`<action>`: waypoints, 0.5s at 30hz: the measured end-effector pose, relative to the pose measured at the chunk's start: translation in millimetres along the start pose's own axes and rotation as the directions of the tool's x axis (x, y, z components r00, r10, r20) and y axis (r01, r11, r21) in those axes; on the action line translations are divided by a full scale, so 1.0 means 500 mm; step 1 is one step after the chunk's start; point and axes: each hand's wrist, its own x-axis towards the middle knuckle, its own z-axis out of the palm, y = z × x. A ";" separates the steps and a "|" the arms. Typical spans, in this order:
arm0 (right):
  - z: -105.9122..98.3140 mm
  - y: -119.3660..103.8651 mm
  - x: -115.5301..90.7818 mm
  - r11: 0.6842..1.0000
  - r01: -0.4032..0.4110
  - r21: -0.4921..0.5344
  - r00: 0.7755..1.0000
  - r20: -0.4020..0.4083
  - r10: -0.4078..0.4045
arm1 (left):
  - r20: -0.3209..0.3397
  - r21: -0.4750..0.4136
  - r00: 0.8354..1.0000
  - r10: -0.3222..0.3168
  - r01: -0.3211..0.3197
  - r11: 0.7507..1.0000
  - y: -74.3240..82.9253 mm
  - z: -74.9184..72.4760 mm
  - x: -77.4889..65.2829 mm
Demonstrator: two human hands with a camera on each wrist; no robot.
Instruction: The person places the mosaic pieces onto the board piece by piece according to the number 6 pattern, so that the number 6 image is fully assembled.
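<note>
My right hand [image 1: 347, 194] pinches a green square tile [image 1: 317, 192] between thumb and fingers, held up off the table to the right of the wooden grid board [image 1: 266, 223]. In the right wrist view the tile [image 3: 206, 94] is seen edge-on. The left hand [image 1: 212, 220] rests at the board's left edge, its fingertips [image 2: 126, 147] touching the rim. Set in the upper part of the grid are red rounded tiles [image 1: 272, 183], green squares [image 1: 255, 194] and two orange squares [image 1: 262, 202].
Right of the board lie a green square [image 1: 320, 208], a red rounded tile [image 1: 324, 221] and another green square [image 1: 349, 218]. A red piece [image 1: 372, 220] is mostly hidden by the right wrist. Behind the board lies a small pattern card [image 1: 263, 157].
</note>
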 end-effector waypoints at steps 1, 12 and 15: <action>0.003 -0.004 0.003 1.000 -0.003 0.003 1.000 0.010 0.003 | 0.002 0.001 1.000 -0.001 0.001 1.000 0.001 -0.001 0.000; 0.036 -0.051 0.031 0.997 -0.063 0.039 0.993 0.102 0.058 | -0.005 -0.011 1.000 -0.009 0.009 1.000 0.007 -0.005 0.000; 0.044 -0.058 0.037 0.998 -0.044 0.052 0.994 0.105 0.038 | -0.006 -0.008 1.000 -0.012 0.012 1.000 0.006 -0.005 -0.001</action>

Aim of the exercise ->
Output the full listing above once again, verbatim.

Expected answer ->
`<action>`: waypoints, 0.5s at 30hz: the measured end-effector pose, relative to the pose measured at the chunk's start: translation in millimetres along the start pose's own axes and rotation as the directions of the tool's x axis (x, y, z components r00, r10, r20) and y axis (r01, r11, r21) in those axes; on the action line translations are divided by a full scale, so 1.0 means 500 mm; step 1 is one step after the chunk's start; point and axes: each hand's wrist, its own x-axis towards the middle knuckle, its own z-axis out of the palm, y = z × x. A ";" separates the steps and a "|" the arms. Typical spans, in this order:
arm0 (right):
  - z: -105.9122..98.3140 mm
  - y: -119.3660..103.8651 mm
  - x: -115.5301..90.7818 mm
  - r11: 0.6842..1.0000
  - r01: -0.4032..0.4110
  - r21: -0.4921..0.5344
  - r00: 0.7755..1.0000
  - r20: -0.4020..0.4083
  - r10: -0.4078..0.4045
arm1 (left):
  - r20: -0.3209..0.3397
  - r21: -0.4750..0.4136
  - r00: 0.8354..1.0000
  - r10: -0.3222..0.3168
  - r01: -0.3211..0.3197
  - r11: 0.7507..1.0000
  - y: -74.3240..82.9253 mm
  - z: -74.9184..72.4760 mm
  - x: -77.4889..65.2829 mm
Demonstrator: two human hands with a camera on each wrist; no robot.
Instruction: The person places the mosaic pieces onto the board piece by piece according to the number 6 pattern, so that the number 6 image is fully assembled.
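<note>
My right hand [image 1: 347, 194] pinches a green square tile [image 1: 317, 192] between thumb and fingers, held up off the table to the right of the wooden grid board [image 1: 266, 223]. In the right wrist view the tile [image 3: 206, 94] is seen edge-on. The left hand [image 1: 212, 220] rests at the board's left edge, its fingertips [image 2: 126, 147] touching the rim. Set in the upper part of the grid are red rounded tiles [image 1: 272, 183], green squares [image 1: 255, 194] and two orange squares [image 1: 262, 202].
Right of the board lie a green square [image 1: 320, 208], a red rounded tile [image 1: 324, 221] and another green square [image 1: 349, 218]. A red piece [image 1: 372, 220] is mostly hidden by the right wrist. Behind the board lies a small pattern card [image 1: 263, 157].
</note>
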 end-effector waypoints at steps 1, 12 and 15: <action>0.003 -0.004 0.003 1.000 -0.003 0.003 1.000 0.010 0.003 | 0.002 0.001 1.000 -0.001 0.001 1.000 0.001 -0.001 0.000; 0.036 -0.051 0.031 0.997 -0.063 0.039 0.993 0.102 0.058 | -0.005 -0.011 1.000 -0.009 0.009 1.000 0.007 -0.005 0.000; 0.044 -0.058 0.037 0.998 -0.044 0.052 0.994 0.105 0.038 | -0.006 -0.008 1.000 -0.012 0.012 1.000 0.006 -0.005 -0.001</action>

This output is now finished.